We fished there yesterday afternoon around 2:30 to almost 5pm or so. Caught a total of 15....14 off of minnows and only 1 off plastics. We were using bass minnows and got a lot of hits on minnows just couldn't hooked them. I think small crappie minnows would be better. Also earlier in the day is better since we caught the majority of them pretty much as soon as we got there around 2:30 or shortly after. Water was off color and wasn't flowing at all.


----------



## Froggy69 (Jul 21, 2004)

went this morning for a couple of hours with my son and his friend(10 yrs old).my sons friend caught 1 ,we only had artificials.seen a couple more caught on arti's but the majority were on minnows.the water is still off color and moving slowly.


----------



## txgunrunner (Dec 30, 2005)

Froggy69 said:


> went this morning for a couple of hours with my son and his friend(10 yrs old).my sons friend caught 1 ,we only had artificials.seen a couple more caught on arti's but the majority were on minnows.the water is still off color and moving slowly.


went this morning as well with the same results as froggy. only saw 2 other fish caught. fishing with roadrunners


----------



## Froggy69 (Jul 21, 2004)

i know this isn't too funny but, did you see the guy slide down the hill into the water with the cooler? my son and his friend almost fell in laughing.


----------



## SaltH2oAssassin (Jan 25, 2006)

I was there also this morning, with same results.
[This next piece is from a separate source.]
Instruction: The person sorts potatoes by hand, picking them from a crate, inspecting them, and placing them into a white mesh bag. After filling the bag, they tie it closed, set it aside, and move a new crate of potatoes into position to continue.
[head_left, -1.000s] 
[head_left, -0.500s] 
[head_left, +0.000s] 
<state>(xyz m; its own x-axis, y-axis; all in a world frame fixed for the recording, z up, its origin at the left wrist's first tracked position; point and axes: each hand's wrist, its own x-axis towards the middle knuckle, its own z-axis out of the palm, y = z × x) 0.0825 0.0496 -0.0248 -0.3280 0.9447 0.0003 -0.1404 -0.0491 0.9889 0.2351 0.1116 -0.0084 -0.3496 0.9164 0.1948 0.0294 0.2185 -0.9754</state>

Came home with 2 fat whites. Caught a few undersize males. All caught on minnows. Man, it is very different from last year. I was goin home with stringers last year about this time.


----------



## mickey839 (Jun 10, 2006)

I've been fishing JJ my whole life and have noticed it doesn't really get good until the middle of February through the beginning of March. Give it another week or two...I won't start going til the second half of February.


----------



## tomcatt (Aug 10, 2004)

*I did good*

I went Saturday morning and had 25 between me and my bro-n-law by 2pm. The best hit was on white roadrunners and blue-chrone tiny traps. We waded upstrem to the split and caught fish all up and down. You had to find the holes.


----------



## cajunasian (Mar 7, 2007)

I was there Saturday morning for a few hours with no luck on a white roadrunner. Saw a few guys catching some small males on live bait. Water is getting better, but still needs a little more rain. I thought the water was running on the slow side. Tomcatt....I saw you guys across the creek. I might have to bring my waders next time.


----------



## surfwalker (Jul 14, 2006)

fished it sat morn, caught probly 20 most from minnows but several on road runner, most all were males


----------



## neverlimit (Mar 26, 2007)

Thanks Mickey839, that's good to hear.


----------



## Rip Some Lip (Oct 30, 2005)

Fished today (Monday 11-Feb) Minnow fishermen did OK, soft plastic guys caught a few. I threw hard plastic, caught about 12 but kept onlt 7. 
Water is still clearing and the "wade across spot" (back of the park) seem to be up about a foot.
I'll post photo of fish and hard plastic later..


----------



## tennisplayer2 (Feb 6, 2008)

*Fished from 7 to 11 today*

A friend and I caught 25 together today, but we had to move to different spots. They were hitting on charteuse and yellow curly tails. The rain is going to mess it up again. Hopefully it will be better by this weekend.


----------



## txgunrunner (Dec 30, 2005)

sounds like its getting better everyday that passes.


----------



## Spec Chaser (Jul 7, 2006)

The rain last night and today will definitely pushed it back a week or two. With more rain forecasted for late in the week who knows what will happen. Things should be pick though after the rain and when the creek clears up.


----------